Honestly after using docker and containerization for more than a decade, my home setups are just yunohost or baremetal (a small pi) with some periodic backups. I care more about my own time now than my home setup and I want things to just be stable. Its been good for a couple of years now, without anything other than some quick updates. You dont have to deal with infa changes with updates, you dont have to deal with slowdowns, everything works pretty well.

At work its different Docker, Kubernetes, etc... are awesome because they can deal gracefully with dependencies, multiple deploys per day, large infa. But ill be the first to admit that takes a bit more manpower and monitoring systems that are much better than a small home setup.

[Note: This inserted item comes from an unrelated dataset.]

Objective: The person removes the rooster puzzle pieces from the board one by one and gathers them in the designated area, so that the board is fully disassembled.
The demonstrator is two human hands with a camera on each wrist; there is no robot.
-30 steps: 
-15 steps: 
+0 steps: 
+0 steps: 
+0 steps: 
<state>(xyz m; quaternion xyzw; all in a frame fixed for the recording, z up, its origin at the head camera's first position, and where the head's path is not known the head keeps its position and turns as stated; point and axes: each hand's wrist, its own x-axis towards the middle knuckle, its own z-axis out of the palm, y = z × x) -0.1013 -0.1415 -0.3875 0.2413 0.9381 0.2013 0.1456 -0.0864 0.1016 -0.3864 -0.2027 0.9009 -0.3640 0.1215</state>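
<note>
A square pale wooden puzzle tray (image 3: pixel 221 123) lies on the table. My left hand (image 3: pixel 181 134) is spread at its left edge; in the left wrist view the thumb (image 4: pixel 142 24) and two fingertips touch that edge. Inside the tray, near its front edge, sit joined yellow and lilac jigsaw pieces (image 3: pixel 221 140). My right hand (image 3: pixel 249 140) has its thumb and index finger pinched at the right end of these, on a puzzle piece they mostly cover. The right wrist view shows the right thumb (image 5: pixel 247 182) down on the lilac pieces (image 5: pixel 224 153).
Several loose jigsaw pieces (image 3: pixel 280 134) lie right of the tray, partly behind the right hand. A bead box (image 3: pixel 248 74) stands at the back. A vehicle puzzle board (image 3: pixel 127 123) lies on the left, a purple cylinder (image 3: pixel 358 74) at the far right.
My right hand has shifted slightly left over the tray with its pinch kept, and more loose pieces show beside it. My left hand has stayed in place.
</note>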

[–] WeAreAllOne@lemm.ee 5 points 1 week ago (1 children)

I tend to also agree with your opinion,but lately Yunohost have quite few broken apps, they're not very fast on updates and also not many active developers. Hats off to them though because they're doing the best they can !

[–] mesamunefire@lemmy.world 4 points 1 week ago (1 children)

I have to agree, the community seems to come and go. Some apps have daily updates and some have been updated only once. If I were to start a new server, I would probably still pick yunohost, but remove some of the older apps as one offs. The lemmy one for example is stuck on a VERY old version. However the GotoSocial app is updated every time there is an update in the main repo.

Still super good support for something that is free and open source. Stable too :) but sometimes stability means old.

[–] foremanguy92_@lemmy.ml 4 points 1 week ago (1 children)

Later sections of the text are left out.